Amphetamines and other indirectly acting sympathomimetic agents are characterized by their ability to stimulate the central nervous system in addition to their peripheral a- and b-adrenergic actions.

Sympathomimetic agents are derived from the phenylethylamine molecule and increase the norepinephrine (noradrenaline) concentration in the synaptic cleft and presynaptic nerve terminal by blocking the reuptake of norepinephrine into the presynaptic nerve terminal. A second mode of action is by inhibiting the active uptake of norepinephrine into storage vesicles. Thirdly, they inhibit mitochondrial monoamine oxidase, an enzyme responsible for norepinephrine degradation. Some amphetamines with a hydroxyl substitution in the b position (e.g. ephedrine) are able to stimulate sympathetic receptors directly. The central excitatory effects are mediated by indirect noradrenergic mechanisms in the cortex, the reticular activating system, and the medullary respiratory center. A phenomenon unique to the amphetamines is 'aggregation toxicity'. Animal studies show that the behavioral and toxic effects of amphetamines are massively enhanced if mice given the drug are grouped together as opposed to being alone. In addition to 'aggregation toxicity', acute toxicity in solitary mice is increased by loud noise, high ambient temperature, and dehydration. These factors may have human relevance. MDMA, MDA, and MDEA are phenethylamine derivatives with unique psychoactive properties causing heightened emotional and sensory experiences, without producing marked visual or sensory distortions. They promote the release of serotonin and block its reuptake, and cause serotonin depletion; they are neurotoxic to serotonin terminals in every animal species studied ( Green §L§L 1995).
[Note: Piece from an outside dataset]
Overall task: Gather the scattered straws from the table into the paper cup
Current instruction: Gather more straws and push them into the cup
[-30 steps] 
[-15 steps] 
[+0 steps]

Amphetamine is readily absorbed across mucosal surfaces. Peak plasma concentration is seen within minutes of intravenous injection, within 30 min of intramuscular or topical administration, and within 3 h of ingestion. Plasma concentrations are low (ng/ml) because of extensive tissue distribution (3-6 l/kg). It is 20 per cent bound to plasma proteins, and cerebrospinal fluid levels are 80 per cent of those found in plasma. Following typical recreational doses, the duration of effects is usually around 4 to 8 h, but large doses and alkaline urine can prolong the effects to 24 h or more. Renal excretion of amphetamine, a weak base, largely depends on urine pH because of trapping of ions in the renal tubule. In patients with a urine pH below 6.6 the half-life ranges from 7 to 14 h; with a urine pH above 6.7 the range is 18 to 34 h. Following MDMA doses of 75 to 150 mg, effects occur within 1 h and last for 4 to 12 h.